▸ **Exercise description**
In the listing below, find each line holding "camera" and copy it.

[Start of Attachment]

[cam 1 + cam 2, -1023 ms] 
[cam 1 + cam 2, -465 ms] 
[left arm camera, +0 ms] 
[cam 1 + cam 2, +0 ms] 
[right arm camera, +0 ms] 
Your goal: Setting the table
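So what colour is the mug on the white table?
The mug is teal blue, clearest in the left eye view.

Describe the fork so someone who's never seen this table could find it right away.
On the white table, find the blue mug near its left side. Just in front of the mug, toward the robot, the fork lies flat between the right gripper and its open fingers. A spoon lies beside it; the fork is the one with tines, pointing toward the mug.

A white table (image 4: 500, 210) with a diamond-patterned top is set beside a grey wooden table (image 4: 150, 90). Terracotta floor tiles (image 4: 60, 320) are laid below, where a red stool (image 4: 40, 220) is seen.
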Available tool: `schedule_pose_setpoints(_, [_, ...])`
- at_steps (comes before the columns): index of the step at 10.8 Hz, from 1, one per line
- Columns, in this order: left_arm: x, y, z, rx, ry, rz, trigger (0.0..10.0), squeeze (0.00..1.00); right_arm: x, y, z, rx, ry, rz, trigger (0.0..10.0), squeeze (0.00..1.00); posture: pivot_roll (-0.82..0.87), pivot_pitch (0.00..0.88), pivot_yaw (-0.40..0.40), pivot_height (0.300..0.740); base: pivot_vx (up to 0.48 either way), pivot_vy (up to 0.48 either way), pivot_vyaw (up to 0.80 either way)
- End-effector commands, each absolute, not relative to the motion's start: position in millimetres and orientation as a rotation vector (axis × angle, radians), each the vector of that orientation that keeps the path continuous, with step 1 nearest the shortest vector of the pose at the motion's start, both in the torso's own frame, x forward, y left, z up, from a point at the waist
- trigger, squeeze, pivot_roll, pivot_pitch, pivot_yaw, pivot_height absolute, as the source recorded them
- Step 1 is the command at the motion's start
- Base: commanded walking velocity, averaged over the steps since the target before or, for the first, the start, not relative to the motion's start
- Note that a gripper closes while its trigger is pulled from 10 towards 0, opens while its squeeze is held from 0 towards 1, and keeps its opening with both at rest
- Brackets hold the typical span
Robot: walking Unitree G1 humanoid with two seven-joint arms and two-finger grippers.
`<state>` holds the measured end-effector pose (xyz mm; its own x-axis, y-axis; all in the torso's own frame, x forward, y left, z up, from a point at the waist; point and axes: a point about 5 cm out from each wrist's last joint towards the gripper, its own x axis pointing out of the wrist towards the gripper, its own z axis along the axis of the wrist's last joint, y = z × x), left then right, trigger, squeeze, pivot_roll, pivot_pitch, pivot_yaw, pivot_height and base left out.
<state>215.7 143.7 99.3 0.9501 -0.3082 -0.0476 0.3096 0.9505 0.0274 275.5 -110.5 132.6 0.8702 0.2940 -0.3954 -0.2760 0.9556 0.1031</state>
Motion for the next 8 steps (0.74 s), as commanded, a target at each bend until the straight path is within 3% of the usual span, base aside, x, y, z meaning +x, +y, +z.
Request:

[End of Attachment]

▸ **Written answer**
[left arm camera, +0 ms] 
[right arm camera, +0 ms] 

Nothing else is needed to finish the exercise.